Get index for sort and sort matrix by index

Hi everyone,

Having correlated responses in statistical analysis is common. For example, in spatial analysis, we customarily use Gaussian Process to capture the spatial pattern. Some modeling methods approximate the original likelihood by a product of conditionally independent processes, whose performance will depend on the order of the observations. The model I am working on has the same issue. Since it requires sorted locations, I want to write a function to order the coordinates base on one dimension, and sort the outcome and the design matrix according to the sorted locations.

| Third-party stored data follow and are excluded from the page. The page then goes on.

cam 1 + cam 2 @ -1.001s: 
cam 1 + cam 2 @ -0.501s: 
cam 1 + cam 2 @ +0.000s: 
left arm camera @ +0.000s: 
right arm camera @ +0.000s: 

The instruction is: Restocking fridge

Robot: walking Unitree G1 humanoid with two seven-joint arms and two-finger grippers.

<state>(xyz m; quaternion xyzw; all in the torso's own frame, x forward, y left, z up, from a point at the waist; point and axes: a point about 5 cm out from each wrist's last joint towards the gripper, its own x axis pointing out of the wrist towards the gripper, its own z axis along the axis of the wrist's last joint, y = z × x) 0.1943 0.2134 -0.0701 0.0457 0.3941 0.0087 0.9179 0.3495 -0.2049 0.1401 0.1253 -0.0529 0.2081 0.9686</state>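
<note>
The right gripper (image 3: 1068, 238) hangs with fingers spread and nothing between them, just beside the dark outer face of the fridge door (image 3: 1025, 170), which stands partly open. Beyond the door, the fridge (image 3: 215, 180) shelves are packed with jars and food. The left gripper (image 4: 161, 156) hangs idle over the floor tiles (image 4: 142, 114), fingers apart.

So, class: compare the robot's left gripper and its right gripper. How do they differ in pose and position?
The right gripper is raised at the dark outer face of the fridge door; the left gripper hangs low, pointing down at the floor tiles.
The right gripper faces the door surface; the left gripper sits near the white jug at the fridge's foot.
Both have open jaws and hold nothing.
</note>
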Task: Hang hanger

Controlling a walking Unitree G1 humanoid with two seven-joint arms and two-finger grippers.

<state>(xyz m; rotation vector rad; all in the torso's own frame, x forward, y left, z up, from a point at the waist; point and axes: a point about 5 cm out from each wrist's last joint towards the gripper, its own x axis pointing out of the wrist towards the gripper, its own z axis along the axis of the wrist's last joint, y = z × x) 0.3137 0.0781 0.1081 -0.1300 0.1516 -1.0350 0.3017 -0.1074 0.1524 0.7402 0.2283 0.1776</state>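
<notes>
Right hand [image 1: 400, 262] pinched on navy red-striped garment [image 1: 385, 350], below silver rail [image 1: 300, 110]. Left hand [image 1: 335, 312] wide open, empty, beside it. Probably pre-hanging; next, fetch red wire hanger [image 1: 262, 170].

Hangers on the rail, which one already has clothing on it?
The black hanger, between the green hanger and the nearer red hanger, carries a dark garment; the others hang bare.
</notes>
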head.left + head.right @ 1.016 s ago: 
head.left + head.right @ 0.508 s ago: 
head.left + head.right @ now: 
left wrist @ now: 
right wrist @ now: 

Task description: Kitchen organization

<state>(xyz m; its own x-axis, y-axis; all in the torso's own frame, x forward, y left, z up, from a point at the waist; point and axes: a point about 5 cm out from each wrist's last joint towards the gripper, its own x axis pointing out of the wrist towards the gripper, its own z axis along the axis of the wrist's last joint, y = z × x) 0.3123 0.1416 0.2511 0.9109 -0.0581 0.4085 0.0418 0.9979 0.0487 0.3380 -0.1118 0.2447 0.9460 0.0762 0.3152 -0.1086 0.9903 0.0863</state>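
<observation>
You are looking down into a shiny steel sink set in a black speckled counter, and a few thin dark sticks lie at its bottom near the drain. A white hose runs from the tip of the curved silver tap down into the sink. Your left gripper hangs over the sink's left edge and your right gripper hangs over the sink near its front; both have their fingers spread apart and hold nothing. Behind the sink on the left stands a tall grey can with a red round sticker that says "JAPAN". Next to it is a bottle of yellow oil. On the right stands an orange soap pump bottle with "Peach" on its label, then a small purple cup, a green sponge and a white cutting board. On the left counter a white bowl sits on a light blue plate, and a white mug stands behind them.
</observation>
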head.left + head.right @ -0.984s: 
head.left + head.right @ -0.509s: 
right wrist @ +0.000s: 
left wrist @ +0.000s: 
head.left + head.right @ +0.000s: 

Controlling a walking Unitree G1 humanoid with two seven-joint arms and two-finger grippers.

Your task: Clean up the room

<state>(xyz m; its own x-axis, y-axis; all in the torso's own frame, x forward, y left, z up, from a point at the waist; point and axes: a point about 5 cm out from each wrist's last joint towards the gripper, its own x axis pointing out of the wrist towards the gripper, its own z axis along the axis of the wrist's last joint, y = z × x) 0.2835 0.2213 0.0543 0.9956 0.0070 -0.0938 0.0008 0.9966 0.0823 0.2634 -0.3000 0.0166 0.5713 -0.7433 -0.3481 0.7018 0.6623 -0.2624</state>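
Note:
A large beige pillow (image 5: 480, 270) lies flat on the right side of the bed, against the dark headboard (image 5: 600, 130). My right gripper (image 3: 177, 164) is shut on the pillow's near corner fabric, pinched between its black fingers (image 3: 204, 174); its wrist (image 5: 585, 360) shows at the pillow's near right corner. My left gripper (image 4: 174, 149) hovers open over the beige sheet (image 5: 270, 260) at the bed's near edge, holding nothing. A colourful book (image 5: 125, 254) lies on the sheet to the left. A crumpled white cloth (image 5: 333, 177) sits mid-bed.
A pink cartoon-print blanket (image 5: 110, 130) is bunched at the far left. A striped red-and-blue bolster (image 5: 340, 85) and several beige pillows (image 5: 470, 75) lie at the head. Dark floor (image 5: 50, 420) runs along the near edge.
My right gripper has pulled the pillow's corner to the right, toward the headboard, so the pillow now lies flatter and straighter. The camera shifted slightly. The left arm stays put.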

My plan is to get the original index of the sorted locations, and then use the index to sort the response and the predictors. But when I tried to use "sort_indices_asc"in stan math library to sort the input coords:
vector<int> sortind = stan::math::sort_indices_asc(coords.col(0));
(here “coords” is Eigen::Matrix <double, N, 2>) I got an error message:
error: no type named 'type' in 'stan::math::index_type<Eigen::Block<Eigen::Matrix<double, -1, -1, 0, -1, -1>, -1, 1, true> >'.

So here are my questions:
How to use the existing functions to

  1. get the index for sort by the first column of a matrix?
  2. sort the target matrix by the index?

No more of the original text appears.